### DATA BLOCK
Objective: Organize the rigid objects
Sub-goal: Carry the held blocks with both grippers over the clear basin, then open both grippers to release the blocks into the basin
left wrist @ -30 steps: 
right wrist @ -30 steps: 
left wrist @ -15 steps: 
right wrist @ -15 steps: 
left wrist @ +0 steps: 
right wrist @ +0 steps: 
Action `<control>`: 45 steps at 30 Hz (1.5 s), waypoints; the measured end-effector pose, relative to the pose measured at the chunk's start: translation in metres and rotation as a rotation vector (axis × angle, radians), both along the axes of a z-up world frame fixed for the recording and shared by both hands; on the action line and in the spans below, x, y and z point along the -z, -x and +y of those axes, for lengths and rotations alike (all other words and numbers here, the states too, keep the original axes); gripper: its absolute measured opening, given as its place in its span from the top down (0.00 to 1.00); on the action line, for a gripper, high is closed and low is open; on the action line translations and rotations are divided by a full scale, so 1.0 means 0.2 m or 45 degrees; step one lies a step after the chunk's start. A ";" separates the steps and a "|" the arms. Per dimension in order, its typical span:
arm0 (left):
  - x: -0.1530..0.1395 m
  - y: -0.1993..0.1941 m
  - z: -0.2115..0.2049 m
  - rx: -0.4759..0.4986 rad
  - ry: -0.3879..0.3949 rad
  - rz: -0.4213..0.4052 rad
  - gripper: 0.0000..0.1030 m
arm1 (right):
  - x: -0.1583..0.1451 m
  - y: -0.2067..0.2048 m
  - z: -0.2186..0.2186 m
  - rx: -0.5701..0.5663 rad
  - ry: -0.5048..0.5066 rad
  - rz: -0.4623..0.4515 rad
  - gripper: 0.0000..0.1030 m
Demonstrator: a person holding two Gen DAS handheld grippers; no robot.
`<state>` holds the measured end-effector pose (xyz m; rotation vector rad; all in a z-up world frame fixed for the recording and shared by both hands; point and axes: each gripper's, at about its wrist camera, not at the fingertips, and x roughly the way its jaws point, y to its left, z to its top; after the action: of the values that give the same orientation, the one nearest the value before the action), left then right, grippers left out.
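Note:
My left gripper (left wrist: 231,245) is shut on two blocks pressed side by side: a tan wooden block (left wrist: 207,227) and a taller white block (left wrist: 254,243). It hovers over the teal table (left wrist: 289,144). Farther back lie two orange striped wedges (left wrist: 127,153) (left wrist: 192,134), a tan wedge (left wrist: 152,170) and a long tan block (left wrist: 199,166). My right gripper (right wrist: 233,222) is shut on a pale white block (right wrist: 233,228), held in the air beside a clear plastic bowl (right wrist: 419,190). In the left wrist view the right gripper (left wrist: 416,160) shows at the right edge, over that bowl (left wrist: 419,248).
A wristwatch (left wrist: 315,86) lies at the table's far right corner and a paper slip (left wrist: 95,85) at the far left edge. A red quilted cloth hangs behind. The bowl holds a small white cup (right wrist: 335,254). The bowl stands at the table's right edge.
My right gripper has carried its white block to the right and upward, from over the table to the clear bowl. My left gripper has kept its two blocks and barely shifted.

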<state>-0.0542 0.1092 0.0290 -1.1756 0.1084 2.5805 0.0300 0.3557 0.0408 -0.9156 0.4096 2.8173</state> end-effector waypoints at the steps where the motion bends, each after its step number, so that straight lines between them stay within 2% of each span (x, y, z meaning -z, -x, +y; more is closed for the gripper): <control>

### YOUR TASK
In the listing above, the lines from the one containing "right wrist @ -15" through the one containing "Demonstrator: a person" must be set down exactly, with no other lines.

### TASK RESPONSE
right wrist @ -15 steps: 
left wrist @ +0 steps: 
right wrist @ +0 steps: 
Action `<control>`: 45 steps at 30 Hz (1.5 s), waypoints; the measured end-effector pose, relative to the pose measured at the chunk's start: translation in metres and rotation as a rotation vector (axis × angle, radians), both along the axes of a z-up world frame fixed for the recording and shared by both hands; on the action line and in the spans below, x, y and z point along the -z, -x and +y of those axes, for lengths and rotations alike (all other words and numbers here, the states too, keep the original axes); gripper: its absolute measured opening, given as its place in its span from the top down (0.00 to 1.00); on the action line, for a gripper, high is closed and low is open; on the action line translations and rotations are divided by a full scale, so 1.0 means 0.2 m or 45 degrees; step one lies a step after the chunk's start. A ";" separates the steps and a "|" the arms. Per dimension in order, its typical span:
arm0 (left):
  - x: -0.1530..0.1395 m
  - y: -0.1993..0.1941 m
  - z: -0.2115..0.2049 m
  - rx: -0.4759..0.4986 rad
  - ry: -0.3879..0.3949 rad
  - rz: -0.4213..0.4052 rad
  - gripper: 0.0000..0.1030 m
arm1 (right):
  - x: -0.1583..0.1451 m
  - y: -0.2067..0.2048 m
  - z: -0.2186..0.2186 m
  - rx: -0.5701..0.5663 rad
  - ry: -0.5048..0.5066 rad
  - rz: -0.4623..0.4515 rad
  - gripper: 0.0000..0.1030 m
Demonstrator: a person holding two Gen DAS handheld grippers; no robot.

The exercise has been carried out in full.